I started at 2:30 p.m. and completed it by midnight. Sure seemed like a long 4-5 hours because that is what I usually tell people it takes to quilt a quilt.
So the moral of this story (and yes there is one) is how I justify it all.
This quilt was made in honor of a dear friend...a cancer survivor and hopefully will be raffled off for Relay For Life.
I complain about the tough time I went through making this but it is nothing compared to what my friend and all the other cancer patients have went through and all the future cancer patients will go through. My few hours of what I call suffering is nothing. I was able to fix things, make it work and that is what we want Relay For Life to do. We want to fix our cancer patients, we want our research to work and we want our whole world to be cancer free.

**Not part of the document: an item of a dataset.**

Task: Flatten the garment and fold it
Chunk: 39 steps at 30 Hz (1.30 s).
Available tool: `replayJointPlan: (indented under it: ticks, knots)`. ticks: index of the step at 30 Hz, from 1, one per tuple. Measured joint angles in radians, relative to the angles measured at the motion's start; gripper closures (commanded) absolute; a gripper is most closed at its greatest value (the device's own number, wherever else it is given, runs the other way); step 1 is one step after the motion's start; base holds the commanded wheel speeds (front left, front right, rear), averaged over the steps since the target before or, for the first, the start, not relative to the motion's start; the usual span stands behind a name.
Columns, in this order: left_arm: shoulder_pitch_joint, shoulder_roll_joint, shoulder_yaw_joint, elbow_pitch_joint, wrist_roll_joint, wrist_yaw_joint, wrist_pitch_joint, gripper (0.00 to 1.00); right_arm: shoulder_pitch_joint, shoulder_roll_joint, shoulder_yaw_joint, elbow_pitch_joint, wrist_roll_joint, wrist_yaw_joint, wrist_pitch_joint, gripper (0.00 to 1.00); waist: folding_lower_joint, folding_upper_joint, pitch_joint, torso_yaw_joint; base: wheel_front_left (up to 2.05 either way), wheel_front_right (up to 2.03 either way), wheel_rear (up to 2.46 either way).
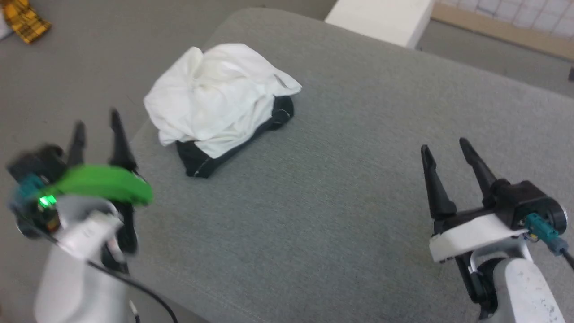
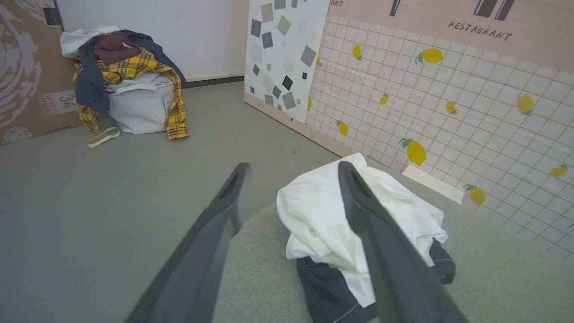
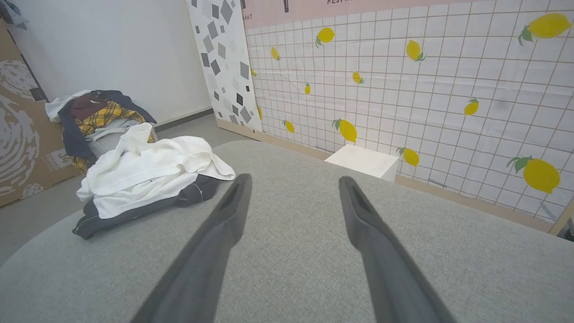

If we can do that, and we free the world of cancer my work and everyone else's will be all worth it. I just feel my work is a small part of the huge picture but it is those small parts, just as in a quilt, that make up the whole picture.
Nah, I won't quit making quilts if we suddenly find a cure because someone, somewhere still needs the warmth and comfort that a quilt gives. I will continue doing what I can for Relay For Life and Quilts of Valor no matter if the Quilt From Hell suddenly appears at my sewing table. I will just have to take it and make it just Heavenly!
Please if you have access to buying a ticket please do so because I will NEVER make this quilt again!